Re: [PATCH v4 1/3] qspinlock: Introducing a 4-byte queue spinlock implementation

From: Waiman Long
Date: Wed Feb 19 2014 - 14:26:34 EST


On 02/19/2014 03:52 AM, Peter Zijlstra wrote:
On Tue, Feb 18, 2014 at 07:50:13PM -0500, Waiman Long wrote:
On 02/18/2014 04:34 PM, Peter Zijlstra wrote:
On Tue, Feb 18, 2014 at 02:39:31PM -0500, Waiman Long wrote:
The #ifdef is harder to take away here. The point is that doing a 32-bit
exchange may accidentally steal the lock with the additional code to handle
that. Doing a 16-bit exchange, on the other hand, will never steal the lock
and so don't need the extra handling code.
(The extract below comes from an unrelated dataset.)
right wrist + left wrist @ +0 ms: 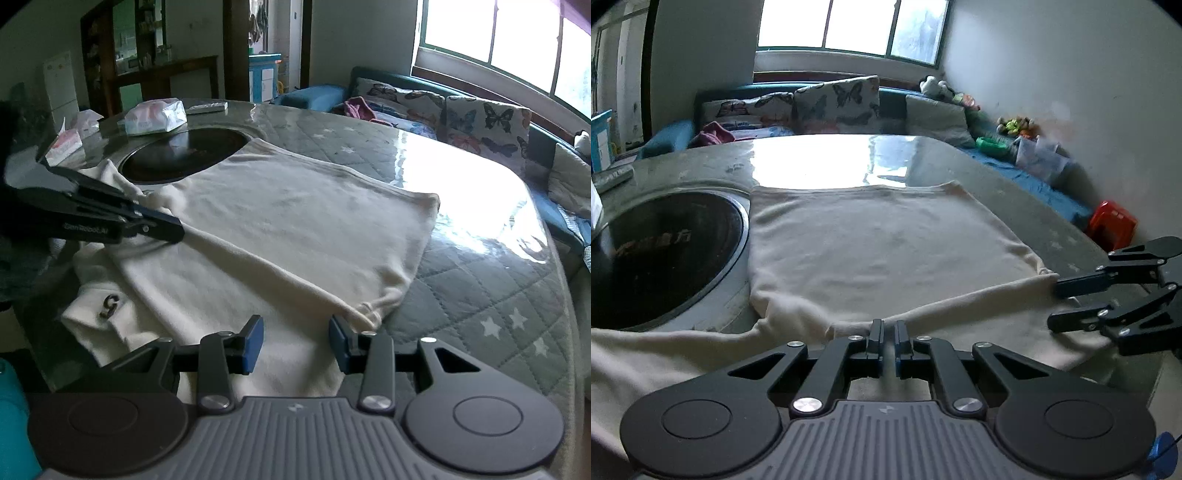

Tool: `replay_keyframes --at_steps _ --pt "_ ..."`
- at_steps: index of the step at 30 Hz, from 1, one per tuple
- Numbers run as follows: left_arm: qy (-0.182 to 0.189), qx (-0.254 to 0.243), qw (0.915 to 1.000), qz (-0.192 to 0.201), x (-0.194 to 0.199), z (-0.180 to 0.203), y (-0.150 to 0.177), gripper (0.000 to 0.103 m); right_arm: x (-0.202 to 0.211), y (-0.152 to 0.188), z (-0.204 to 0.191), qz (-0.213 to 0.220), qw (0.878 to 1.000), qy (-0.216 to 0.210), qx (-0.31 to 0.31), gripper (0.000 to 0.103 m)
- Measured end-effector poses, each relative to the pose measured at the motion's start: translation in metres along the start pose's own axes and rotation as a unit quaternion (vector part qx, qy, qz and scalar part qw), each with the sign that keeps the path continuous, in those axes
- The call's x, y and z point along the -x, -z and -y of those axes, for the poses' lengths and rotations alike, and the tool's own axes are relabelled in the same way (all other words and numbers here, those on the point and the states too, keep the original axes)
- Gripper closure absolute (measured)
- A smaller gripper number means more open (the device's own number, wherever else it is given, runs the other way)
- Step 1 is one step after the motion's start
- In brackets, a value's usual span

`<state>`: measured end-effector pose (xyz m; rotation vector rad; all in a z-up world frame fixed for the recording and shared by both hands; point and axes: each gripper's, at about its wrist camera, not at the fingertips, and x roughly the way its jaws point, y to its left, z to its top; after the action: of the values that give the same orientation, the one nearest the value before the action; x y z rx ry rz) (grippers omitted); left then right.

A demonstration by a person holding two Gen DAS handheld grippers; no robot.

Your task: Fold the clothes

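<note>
Lying flat on the quilted worktop (480, 266) beside its dark round inset (665, 258): cream garment (871, 243). L tongs (888, 326) clamped on its folded near edge; R tongs (296, 338) agape, gripping nothing, w/ 1 cloth corner beside the R pad.

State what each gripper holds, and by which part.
Left gripper: jaws shut on the cream knit garment, pinching its near folded edge. Right gripper: jaws open, holding nothing.

table (480, 258) | quilted cover | on it: cream garment (295, 221), tissue packs (155, 116)
</note>
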<state>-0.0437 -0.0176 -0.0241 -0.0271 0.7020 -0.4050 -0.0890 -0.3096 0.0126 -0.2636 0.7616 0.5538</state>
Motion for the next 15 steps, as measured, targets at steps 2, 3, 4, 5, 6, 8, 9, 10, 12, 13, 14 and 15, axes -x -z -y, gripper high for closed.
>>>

I could construct a function with
different return values to handle the different cases if you think it will
make the code easier to read.
Does it really pay to use xchg() with all those fixup cases? Why not
have a single cmpxchg() loop that does just the exact atomic op you
want?
The main reason for using xchg instead of cmpxchg is its performance impact
when the lock is heavily contended. Under those circumstances, a task may
need to do several tries of read+atomic-RMV before getting it right. This
may cause a lot of cacheline contention. With xchg, we need at most 2 atomic
ops. Using cmpxchg() does simplify the code a bit at the expense of
performance with heavy contention.
Have you actually measured this?

I haven't actually measured that myself. It is mostly from my experience. I could do some timing experiment with the cmpxchg() change and report back to you later.